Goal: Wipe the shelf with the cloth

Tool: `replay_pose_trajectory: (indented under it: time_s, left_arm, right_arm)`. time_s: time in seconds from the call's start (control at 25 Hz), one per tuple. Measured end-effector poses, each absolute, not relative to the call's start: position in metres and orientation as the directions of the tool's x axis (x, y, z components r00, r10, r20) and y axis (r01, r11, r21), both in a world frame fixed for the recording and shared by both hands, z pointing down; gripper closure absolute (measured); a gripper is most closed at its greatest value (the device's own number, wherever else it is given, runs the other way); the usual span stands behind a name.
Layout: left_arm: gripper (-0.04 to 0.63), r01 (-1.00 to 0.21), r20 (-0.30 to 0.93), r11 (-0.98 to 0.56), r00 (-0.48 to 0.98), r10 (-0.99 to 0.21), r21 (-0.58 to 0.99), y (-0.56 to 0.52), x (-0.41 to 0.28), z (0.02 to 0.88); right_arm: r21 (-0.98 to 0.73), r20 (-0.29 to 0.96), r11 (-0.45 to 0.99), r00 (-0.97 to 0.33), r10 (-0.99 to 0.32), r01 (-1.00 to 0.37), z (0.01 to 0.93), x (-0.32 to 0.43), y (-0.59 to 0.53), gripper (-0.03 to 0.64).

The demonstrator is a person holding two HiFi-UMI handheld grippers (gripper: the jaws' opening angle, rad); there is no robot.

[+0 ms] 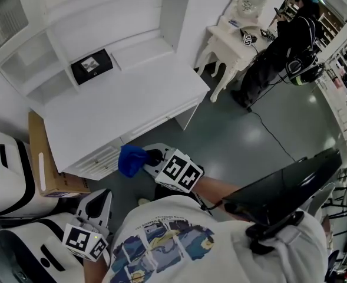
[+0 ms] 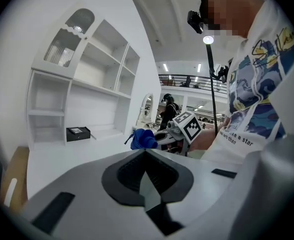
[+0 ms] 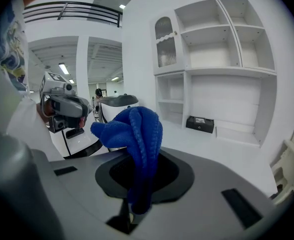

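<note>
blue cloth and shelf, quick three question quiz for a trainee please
1. True or false: the left gripper is shut and empty.
2. Where does the black box sit? A on the floor, B on the shelf unit, C on the cardboard box.
3. Which gripper holds the blue cloth?
Key: 1 true; 2 B; 3 the right gripper, shut on it.

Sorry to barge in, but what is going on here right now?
A person holds a gripper in each hand in front of a white shelf unit. The right gripper is shut on a blue cloth, held near the unit's front edge; the cloth does not appear to touch the surface. The left gripper is shut, empty and held low. A black box sits in the unit.
</note>
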State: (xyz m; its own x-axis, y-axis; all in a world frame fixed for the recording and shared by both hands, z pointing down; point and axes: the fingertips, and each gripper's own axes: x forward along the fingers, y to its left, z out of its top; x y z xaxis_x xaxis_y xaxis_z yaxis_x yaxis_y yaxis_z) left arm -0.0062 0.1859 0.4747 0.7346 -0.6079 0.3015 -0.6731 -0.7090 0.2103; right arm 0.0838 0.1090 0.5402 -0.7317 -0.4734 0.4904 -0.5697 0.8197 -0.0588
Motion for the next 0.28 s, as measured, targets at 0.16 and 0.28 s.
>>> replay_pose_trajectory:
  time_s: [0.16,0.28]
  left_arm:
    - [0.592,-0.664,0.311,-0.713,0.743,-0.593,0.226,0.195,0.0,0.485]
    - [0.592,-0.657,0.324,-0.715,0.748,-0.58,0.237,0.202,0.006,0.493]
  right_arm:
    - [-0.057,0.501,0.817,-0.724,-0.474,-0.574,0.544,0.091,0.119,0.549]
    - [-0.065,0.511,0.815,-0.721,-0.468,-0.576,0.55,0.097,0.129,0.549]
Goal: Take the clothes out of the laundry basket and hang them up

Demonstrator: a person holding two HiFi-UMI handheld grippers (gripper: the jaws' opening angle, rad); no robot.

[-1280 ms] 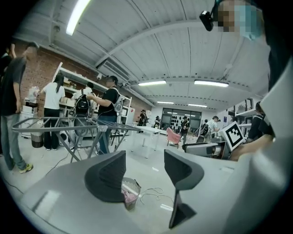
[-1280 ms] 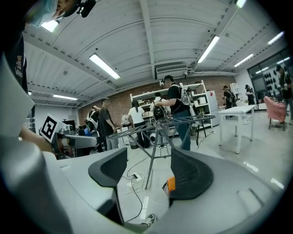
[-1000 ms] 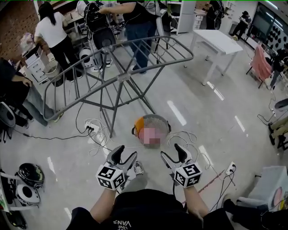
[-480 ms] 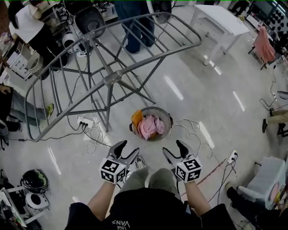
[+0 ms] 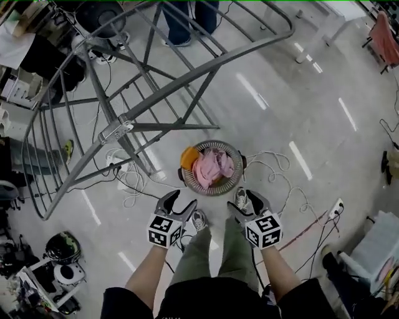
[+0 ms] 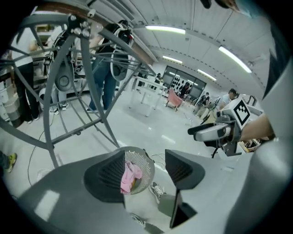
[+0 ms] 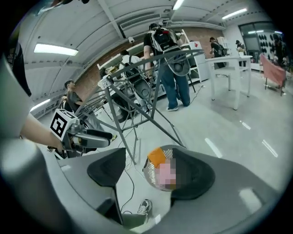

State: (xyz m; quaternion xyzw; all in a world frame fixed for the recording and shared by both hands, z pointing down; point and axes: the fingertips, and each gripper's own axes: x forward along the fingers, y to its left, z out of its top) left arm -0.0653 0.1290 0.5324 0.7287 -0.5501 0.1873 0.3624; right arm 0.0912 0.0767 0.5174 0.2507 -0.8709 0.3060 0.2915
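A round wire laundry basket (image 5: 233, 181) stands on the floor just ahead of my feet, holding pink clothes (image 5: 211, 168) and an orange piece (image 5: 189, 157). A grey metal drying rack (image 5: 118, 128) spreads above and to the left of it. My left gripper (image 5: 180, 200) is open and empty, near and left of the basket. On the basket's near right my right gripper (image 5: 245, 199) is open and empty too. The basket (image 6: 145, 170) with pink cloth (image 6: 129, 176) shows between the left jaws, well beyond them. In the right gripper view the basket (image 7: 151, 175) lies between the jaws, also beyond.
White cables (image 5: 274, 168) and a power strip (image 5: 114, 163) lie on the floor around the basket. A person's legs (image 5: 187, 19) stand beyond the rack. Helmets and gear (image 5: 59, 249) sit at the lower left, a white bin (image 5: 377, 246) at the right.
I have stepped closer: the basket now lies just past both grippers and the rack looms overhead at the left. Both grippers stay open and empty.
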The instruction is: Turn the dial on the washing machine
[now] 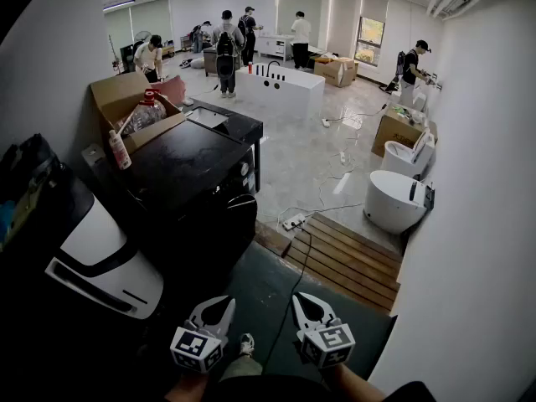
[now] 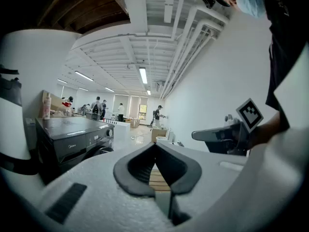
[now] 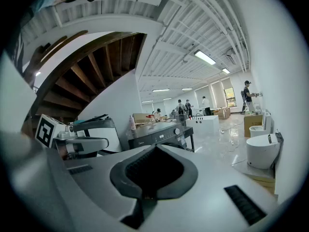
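The black washing machine [image 1: 194,162] stands ahead and to the left, well beyond both grippers. Its round silver dial [image 3: 176,131] sits at the end of the front panel, and the dial [image 2: 110,133] shows small in the left gripper view too. My left gripper [image 1: 221,306] and right gripper [image 1: 301,301] are held low and side by side near my body, over the dark floor mat. Both are shut with nothing between the jaws. In the left gripper view the shut left gripper [image 2: 155,145] points down the room; the right gripper [image 3: 155,148] points toward the machine.
An open cardboard box [image 1: 126,100] with bottles and a spray bottle [image 1: 119,150] rest on the machine's top. A white-and-black appliance [image 1: 102,262] lies at my left. A wooden pallet [image 1: 345,260], a power strip [image 1: 294,222], toilets [image 1: 395,201] and a white tub [image 1: 281,90] lie ahead; several people stand at the back.
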The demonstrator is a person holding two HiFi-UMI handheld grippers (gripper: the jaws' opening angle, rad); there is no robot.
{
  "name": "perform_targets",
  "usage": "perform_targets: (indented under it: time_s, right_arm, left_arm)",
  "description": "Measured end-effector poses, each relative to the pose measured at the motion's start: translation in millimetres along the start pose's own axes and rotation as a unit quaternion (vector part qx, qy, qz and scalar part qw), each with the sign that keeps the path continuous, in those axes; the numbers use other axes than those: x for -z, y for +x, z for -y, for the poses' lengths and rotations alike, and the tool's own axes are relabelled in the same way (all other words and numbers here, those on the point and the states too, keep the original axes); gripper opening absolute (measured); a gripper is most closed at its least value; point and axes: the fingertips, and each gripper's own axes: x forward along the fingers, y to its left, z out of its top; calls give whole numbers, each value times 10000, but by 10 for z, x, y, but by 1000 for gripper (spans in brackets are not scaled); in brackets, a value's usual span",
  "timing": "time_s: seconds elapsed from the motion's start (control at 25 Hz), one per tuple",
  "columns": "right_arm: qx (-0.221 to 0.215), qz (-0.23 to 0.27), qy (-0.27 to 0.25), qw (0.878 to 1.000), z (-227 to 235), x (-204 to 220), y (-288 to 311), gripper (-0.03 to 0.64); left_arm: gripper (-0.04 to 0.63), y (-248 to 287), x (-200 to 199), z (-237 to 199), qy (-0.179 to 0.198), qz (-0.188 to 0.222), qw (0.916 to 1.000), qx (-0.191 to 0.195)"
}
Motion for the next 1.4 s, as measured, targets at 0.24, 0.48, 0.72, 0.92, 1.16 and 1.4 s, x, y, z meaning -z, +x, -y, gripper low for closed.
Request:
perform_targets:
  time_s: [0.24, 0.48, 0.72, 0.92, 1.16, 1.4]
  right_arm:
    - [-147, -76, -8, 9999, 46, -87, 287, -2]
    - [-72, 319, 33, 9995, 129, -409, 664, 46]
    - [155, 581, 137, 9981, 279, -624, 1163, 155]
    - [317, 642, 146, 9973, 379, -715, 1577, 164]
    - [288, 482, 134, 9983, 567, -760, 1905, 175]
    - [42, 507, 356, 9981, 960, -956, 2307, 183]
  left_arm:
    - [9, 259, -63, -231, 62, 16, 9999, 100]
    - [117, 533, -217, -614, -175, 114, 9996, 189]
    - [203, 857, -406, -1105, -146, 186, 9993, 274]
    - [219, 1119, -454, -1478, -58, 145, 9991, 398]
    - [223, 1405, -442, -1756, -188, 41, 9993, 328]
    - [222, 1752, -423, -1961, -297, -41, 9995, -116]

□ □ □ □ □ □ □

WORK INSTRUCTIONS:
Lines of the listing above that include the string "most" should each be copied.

YOUR RESPONSE:
Tool: `replay_pose_trajectory: (indented under it: time_s, left_arm, right_arm)`. time_s: time in seconds from the call's start (control at 25 Hz), one per tuple. Measured end-effector poses, each absolute, not relative to the call's start: position in metres and orientation as the directions of the tool's x axis (x, y, z components r00, r10, r20) and y axis (r01, r11, r21), both in a world frame fixed for the recording and shared by both hands, z pointing down; gripper closure absolute (measured); a gripper is most closed at its greatest value (the device's own number, wherever else it is given, runs the other way); the usual span stands behind a name.
  "description": "Measured end-effector poses, each relative to the pose measured at the motion's start: translation in millimetres along the start pose's own axes and rotation as a unit quaternion (vector part qx, qy, qz and scalar part qw), each with the sign that keeps the path continuous, in those axes; the numbers use other axes than those: x for -z, y for +x, z for -y, for the poses' lengths and rotations alike, and the tool's own axes are relabelled in the same way (all other words and numbers here, those on the point and the states too, keep the original axes); gripper opening absolute (measured); a gripper is most closed at its least value; point and axes: the fingertips, and each gripper's own axes: x forward along the fingers, y to its left, z out of its top; calls give whole numbers, each value times 10000, but by 10 for z, x, y, but by 1000 for gripper (spans in brackets are not scaled); in brackets, a value's usual span",

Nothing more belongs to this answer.